Recensione Jennifer’s Body

jennifer-body_thumbUn corpo da reato

Jennifer e Neddy sono due amiche inseparabili. La prima è la bomba sexy della scuola, disinibita e spregiudicata; l’altra è decisamente sobria nell’aspetto e poco popolare. Nonostante le opposte personalità, le due ragazze sono legate da un rapporto viscerale sin dall’infanzia. Una sera si recano in un locale per assistere al concerto dei Low Shoulder, una band indie rock disposta a tutto pur di emergere. Jennifer, che ammira il loro stile, si fa subito notare dal cantante del gruppo e non ci mette molto a stringere amicizia. Neddy osserva con occhi sospetti il loro rendez vous ma nel frattempo un tragico incendio interrompe la serata. Riuscite a scampare alle fiamme, le due amiche rimangono piuttosto stordite. Jennifer accetta ingenuamente un passaggio nel furgone della band fregandosene degli avvertimenti di Neddy. I Low Shoulder infatti hanno cattive intenzioni: Jennifer viene rapita e sacrificata a Satana in cambio di fama e denaro ma qualcosa va storto e invece di morire la ragazza viene posseduta da un demone.

Liberamente ispirato al film Schegge di Follia di Michael Lehmann del 1989 (con Winona Ryder e Christian Slater) e sceneggiato dall’autrice del più recente Juno, Diablo Cody, Jennifer’s Body può definirsi senza troppi preamboli come una commedia nera per adolescenti – genere indicato altrimenti “teen-age horror” – che oscilla continuamente (e in alcuni casi fastidiosamente) tra il tono drammatico e quello grottesco. Lo spaccato del mondo giovanile proposto non brilla certo per originalità, essendo tra quelli più abusati del filone, con la classica bellona di turno che fagocita letteralmente gli uomini, il brutto anatroccolo che scopre la sessualità e così via; ma il tentativo di riportare l’atmosfera “black” degli anni Ottanta e di fonderla con lo slang e l’universo adolescienziale di ultima generazione appare come un elemento positivo. A questo si aggiunge una struttura narrativa azzeccata, che prosegue in modo non lineare e si snoda a partire da un lungo flashback, chiudendo il cerchio verso tre quarti del film con un guizzo notevole che riguarda i titoli di coda.

Riassumendo, il copione scritto dalla Cody si lascia seguire con gusto anche se delle falle incorrono qua e là. In molti gli hanno infatti rimproverato la debolezza del suo plot, che unito alla regia un po’ impersonale della asiaticoamericana Karyn Kusama (conosciuta al grande pubblico per Girlfight), risulta alla fine difficile da giudicare, soprattutto perchè non punta a conferire risalto nè alle sequenze più propriamente horror (che non fanno mai davvero paura) nè alle gag (che non fanno mai davvero ridere).
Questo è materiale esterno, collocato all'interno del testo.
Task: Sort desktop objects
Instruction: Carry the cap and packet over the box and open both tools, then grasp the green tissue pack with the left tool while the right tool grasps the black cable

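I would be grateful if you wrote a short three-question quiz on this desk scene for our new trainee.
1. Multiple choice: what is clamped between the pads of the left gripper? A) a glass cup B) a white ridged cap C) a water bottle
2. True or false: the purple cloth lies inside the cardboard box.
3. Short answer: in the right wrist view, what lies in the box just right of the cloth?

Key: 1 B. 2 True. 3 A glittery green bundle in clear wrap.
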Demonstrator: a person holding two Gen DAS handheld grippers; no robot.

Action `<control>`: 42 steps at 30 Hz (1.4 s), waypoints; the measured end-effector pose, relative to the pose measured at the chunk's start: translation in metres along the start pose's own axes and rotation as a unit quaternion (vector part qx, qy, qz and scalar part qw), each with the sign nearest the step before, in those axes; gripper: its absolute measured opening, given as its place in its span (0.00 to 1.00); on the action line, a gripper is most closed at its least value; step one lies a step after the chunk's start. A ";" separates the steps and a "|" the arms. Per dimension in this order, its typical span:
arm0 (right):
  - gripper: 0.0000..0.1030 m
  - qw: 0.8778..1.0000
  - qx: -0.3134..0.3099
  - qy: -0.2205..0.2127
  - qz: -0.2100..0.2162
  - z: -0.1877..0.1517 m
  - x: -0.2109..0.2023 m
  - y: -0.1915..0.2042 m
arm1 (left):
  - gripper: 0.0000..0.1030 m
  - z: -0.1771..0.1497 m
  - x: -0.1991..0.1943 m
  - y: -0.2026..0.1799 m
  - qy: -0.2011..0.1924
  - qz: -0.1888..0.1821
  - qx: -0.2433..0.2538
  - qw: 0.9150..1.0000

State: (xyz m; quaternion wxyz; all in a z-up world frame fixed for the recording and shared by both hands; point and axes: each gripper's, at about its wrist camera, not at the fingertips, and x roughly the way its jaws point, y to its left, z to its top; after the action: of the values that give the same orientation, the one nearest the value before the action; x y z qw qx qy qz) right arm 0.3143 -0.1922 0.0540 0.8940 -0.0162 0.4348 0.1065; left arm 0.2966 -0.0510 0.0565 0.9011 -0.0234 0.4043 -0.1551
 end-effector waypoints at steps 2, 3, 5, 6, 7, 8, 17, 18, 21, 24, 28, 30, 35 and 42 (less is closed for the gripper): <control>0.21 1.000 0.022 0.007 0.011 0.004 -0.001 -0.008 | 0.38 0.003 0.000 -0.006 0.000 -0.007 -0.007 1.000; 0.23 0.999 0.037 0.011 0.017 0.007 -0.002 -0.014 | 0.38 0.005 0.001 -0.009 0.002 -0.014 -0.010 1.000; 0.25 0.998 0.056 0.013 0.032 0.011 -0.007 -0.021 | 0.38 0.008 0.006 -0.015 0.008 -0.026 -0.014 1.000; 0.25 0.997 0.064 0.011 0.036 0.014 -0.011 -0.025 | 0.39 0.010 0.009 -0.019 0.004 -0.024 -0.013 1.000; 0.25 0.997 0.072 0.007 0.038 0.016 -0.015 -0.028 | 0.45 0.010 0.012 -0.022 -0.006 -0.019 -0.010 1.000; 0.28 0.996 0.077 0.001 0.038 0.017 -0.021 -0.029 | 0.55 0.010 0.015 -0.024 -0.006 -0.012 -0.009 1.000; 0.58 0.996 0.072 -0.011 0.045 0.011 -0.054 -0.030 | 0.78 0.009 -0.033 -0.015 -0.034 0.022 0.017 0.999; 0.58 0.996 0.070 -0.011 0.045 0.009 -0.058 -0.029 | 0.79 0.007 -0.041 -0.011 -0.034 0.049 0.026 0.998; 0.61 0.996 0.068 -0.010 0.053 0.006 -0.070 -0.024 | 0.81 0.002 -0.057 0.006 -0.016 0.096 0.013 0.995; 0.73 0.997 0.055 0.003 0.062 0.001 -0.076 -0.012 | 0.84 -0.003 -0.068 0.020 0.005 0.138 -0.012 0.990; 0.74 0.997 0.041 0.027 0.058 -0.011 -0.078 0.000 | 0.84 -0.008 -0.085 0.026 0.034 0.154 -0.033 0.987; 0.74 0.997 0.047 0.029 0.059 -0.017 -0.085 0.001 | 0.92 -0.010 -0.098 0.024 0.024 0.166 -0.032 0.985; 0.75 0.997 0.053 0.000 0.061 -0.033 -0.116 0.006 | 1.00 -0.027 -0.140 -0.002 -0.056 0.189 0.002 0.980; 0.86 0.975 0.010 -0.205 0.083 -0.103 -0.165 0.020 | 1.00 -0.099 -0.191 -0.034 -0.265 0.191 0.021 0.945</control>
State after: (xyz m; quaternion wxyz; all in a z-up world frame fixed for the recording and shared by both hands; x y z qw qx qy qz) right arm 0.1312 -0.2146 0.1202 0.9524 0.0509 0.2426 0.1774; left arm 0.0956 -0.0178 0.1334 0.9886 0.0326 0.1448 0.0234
Senza dubbio la protagonista Megan Fox è splendida e il fatto che al centro di tutto ci sia il suo corpo non è un elemento trascurabile. L’attrice, dopo essere stata consacrata come icona sexy grazie al film Transformers di Michael Bay, dimostra di non avere solo un corpo da contemplare esteticamente e dal quale non si riesce a distogliere lo sguardo per i circa cento minuti della pellicola, poiché riuslta anche in grado di infondere al suo personaggio una giusta dose di autoironia, contrapposta alla “voracità” attraverso cui Jennifer prova a riempire il suo vuoto interiore. Ma la sua pur gradevolissima presenza non basta a giustificare e reggere un’intera impalcatura cinematografica.

Inoltre, si ha l’impressione che a tratti si voglia puntare su un messaggio di critica nei confronti della società americana e della sua manifesta superficialità a cui fa da contraltare il personaggio di Neddy, interpretato con spessore drammaturgico da Amanda Seyfried (già apprezzata in Alphadog). Ma è chiaro che non osando abbastanza e creando un’amalgama di situazioni e di temi poco convincenti si corre seriamente il rischio di mancare qualsiasi bersaglio. La parte più interessante a livello visivo, ricordiamolo, resta solamente il finale, dove Neddy mette in pratica la sua vendetta “demoniaca” a danno della band indipendente. Delle diapositive ci mostrano le fredde esecuzioni della ragazza contagiata dal demone e ci riportano su un piano catartico capace forse (da solo) di motivare ontologicamente l’horror di Karyn Kusama, altrimenti passato nel dimenticatoio come tante altre pellicole del genere, eccezion fatta ovviamente per l’effettivo valore estetico della protagonista.